Come Erdoğan e più di lui, Abdel Fattah al-Sisi il
generale-presidente d’Egitto che cela dietro la grandezza d’un regime basato
sul terrore la sua minuzia di dittatore piccolo piccolo, adotta la linea della
riforma costituzionale per poter conservare il potere per un altro decennio. Il
decreto che rende possibile tale prolungamento è stato approvato ieri da un
Parlamento addomesticato, espressione del voto neppure della metà degli
egiziani. Infatti sin dal golpe del 2013 l’opposizione perseguitata della
Fratellanza Musulmana non è più presente sulla scena politica, e oltre a
registrare morte, sparizione e prigionia dei propri attivisti, vede il suo
elettorato sbandato e astensionista a qualsiasi confronto elettorale proposto
negli ultimi anni. Le stesse elezioni che hanno ratificato la presidenza di
Sisi nel 2014 e 2018, vinte con maggioranze bulgare, hanno avuto un’affluenza
ufficiale del 40%, che a detta di vari osservatori internazionali risulta
gonfiata di parecchi punti. Col 97% di consensi alla sua persona e il pieno di
voti nella Camera dei Rappresentanti che lo sostiene senza rivali, il generale ha
infarcito l’Istituzione di 596 yes men
che ne avallano ogni desiderio. Il più esplicito: restare al potere e così sarà
fino al 2030. A rendere “democratica” una decisione già presa il referendum
consultivo previsto dal 22 al 24 aprile, con cui una consolidata minoranza di
egiziani dirà l’ennesimo sì alla volontà del proprio uomo forte.
“Partecipa,
dì sì agli emendamenti costituzionali” recitano manifesti giganteschi
disposti in ogni angolo della capitale, compresa la piazza un tempo ribelle di
Tahrir, ormai normalizzata a spartitraffico. Passare di lì con un semplice
cartello di protesta assicura fermo e arresto, più eventuali accuse di
terrorismo. E’ attorno al fine di combattere il terrorismo che Sisi reclama un
mandato presidenziale più lungo (sei anni invece degli attuali quattro) e a suo
dire il terrorismo è ovunque, specie in chi si oppone alla satrapìa personale
in linea con la lobby che l’ha espresso, quella delle Forze Armate, anima nera sospesa
sul grande Paese arabo che i militari dicono di proteggere.
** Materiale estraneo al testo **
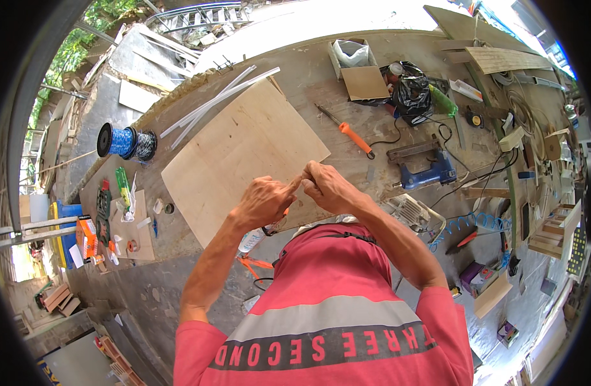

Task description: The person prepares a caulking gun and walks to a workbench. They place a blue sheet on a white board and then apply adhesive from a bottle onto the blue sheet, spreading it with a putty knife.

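Note:
Over the near right edge of a plywood sheet (237, 148), my two hands meet at the fingertips. My left hand (264, 201) is closed, its index finger and thumb reaching toward the other hand. Curled fingers and a bent thumb close my right hand (329, 186) as well. Whatever is pinched between them, if anything, is too small or hidden to make out. Just below my left hand, a white bottle (250, 240) and an orange-handled tool (263, 262) show at the table's near edge, partly covered by my arm and shirt.
A soldering iron (354, 139) and a blue nail gun (427, 172) lie to the right. White plastic strips (221, 101) lie beyond the plywood. Wire spools (120, 140) and a green pliers-like tool (102, 209) are at left. Black cables trail across the right side.

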Action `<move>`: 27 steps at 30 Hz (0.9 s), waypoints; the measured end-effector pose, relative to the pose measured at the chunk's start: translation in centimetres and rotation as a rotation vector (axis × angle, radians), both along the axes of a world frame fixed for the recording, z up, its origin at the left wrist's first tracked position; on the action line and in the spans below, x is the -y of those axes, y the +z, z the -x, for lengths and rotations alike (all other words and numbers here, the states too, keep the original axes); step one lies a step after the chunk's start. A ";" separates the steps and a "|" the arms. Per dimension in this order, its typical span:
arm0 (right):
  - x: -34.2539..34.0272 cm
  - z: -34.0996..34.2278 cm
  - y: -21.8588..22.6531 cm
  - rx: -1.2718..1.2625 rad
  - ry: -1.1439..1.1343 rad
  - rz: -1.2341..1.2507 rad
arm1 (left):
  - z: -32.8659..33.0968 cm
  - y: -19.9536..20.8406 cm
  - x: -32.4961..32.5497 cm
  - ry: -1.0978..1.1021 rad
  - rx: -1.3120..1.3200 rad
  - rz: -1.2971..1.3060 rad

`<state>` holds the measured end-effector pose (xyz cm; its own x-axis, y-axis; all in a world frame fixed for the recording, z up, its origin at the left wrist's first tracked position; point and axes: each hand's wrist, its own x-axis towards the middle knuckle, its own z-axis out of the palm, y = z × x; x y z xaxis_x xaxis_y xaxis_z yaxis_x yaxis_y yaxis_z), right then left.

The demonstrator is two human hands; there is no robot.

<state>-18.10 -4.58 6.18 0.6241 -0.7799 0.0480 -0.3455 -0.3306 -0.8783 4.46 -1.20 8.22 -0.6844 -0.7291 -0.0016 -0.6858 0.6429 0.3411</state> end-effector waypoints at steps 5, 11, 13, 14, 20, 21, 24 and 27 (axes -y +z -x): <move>-0.3 0.6 1.1 -0.091 0.191 0.010 | -0.4 1.1 -0.8 -0.133 -0.020 -0.057; -0.8 3.2 3.3 -0.017 0.281 -0.109 | -1.5 -0.4 -2.1 -0.135 -0.065 0.050; 0.0 5.6 4.7 0.053 0.186 -0.204 | -3.0 0.3 -2.8 -0.091 -0.044 -0.067; 0.4 6.3 4.0 0.109 0.129 -0.288 | -3.3 0.6 -3.3 -0.077 -0.033 -0.127; 1.5 6.1 2.4 0.312 0.076 -0.482 | -3.3 0.7 -4.4 -0.024 -0.156 -0.082; 1.2 5.9 2.1 0.290 0.073 -0.469 | -3.4 1.1 -4.5 -0.010 -0.155 -0.075; 1.0 5.1 -0.3 0.254 0.032 -0.397 | -4.0 1.7 -5.5 0.123 -0.251 -0.113; 1.3 4.3 -2.4 0.168 -0.033 -0.294 | -4.8 2.3 -7.5 0.237 -0.218 -0.125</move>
In realtà
quest’Egitto è ben in linea col piano che ridisegna il Medio Oriente attorno a
un asse reazionario centrato sull’Arabia Saudita, la potenza regionale più funzionale agli
interessi dell’imperialismo economico occidentale - statunitense, britannico o
francese che sia - e vede signorotti della guerra come l’Haftar libico
abbracciati e vezzeggiati da regimi autoritari, appunto l’Egitto di Sisi. In
questo rimpasto mediorientale a perdere sono i ceti deboli di ciascun Paese,
soggiogati o schiacciati da conflitti oppure ridotti all’esilio, come accade da
anni a milioni di siriani oppressi dall’interno e da destabilizzazione esterne.
Poiché, esplicitato da sistemi di governo a vita o mascherato da pseudo
democrazie, il sogno di libertà di quei popoli continua a rimanere un sogno.